Nothing below is to be printed except the lines between the line holding "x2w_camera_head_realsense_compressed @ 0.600" and the line holding "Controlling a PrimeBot", inclusive, each exactly as it appears.
Start of Provided material
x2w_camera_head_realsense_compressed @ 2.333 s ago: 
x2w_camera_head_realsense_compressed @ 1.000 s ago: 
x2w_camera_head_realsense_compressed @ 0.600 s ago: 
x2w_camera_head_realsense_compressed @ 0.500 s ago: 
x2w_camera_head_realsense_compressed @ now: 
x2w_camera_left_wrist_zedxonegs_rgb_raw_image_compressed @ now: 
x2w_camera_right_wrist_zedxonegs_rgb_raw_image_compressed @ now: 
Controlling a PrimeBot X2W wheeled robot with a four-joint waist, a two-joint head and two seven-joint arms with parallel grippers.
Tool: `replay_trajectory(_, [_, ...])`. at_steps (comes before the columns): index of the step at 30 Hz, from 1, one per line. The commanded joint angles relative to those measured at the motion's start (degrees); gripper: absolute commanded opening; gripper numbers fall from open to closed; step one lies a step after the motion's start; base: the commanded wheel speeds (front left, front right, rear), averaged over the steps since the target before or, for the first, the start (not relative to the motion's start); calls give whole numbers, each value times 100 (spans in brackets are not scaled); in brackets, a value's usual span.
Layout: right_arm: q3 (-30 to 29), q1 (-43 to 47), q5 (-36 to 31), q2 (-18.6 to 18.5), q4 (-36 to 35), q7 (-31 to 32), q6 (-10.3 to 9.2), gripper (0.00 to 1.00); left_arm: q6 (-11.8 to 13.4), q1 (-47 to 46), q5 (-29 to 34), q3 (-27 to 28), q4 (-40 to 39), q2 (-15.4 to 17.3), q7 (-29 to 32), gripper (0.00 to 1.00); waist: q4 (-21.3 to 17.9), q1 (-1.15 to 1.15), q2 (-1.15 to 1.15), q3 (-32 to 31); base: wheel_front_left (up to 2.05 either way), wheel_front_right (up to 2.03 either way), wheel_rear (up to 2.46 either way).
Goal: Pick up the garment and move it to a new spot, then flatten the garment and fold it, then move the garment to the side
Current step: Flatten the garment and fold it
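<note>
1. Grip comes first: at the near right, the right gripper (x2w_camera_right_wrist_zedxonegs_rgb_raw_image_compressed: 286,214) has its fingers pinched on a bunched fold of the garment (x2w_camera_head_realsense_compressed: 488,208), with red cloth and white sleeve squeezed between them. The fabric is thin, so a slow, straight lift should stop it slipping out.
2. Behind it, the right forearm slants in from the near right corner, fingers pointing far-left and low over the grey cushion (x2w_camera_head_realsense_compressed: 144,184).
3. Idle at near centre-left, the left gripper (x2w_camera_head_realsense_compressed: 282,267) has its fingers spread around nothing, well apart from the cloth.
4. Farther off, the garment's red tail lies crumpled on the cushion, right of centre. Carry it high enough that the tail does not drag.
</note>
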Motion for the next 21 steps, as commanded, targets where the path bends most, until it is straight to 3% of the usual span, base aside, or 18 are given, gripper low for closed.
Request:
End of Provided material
Solution –
x2w_camera_head_realsense_compressed @ 0.600 s ago: 
x2w_camera_head_realsense_compressed @ 0.500 s ago: 
x2w_camera_head_realsense_compressed @ now: 
x2w_camera_left_wrist_zedxonegs_rgb_raw_image_compressed @ now: 
x2w_camera_right_wrist_zedxonegs_rgb_raw_image_compressed @ now: 
Controlling a PrimeBot X2W wheeled robot with a four-joint waist, a two-joint head and two seven-joint arms with parallel grippers.

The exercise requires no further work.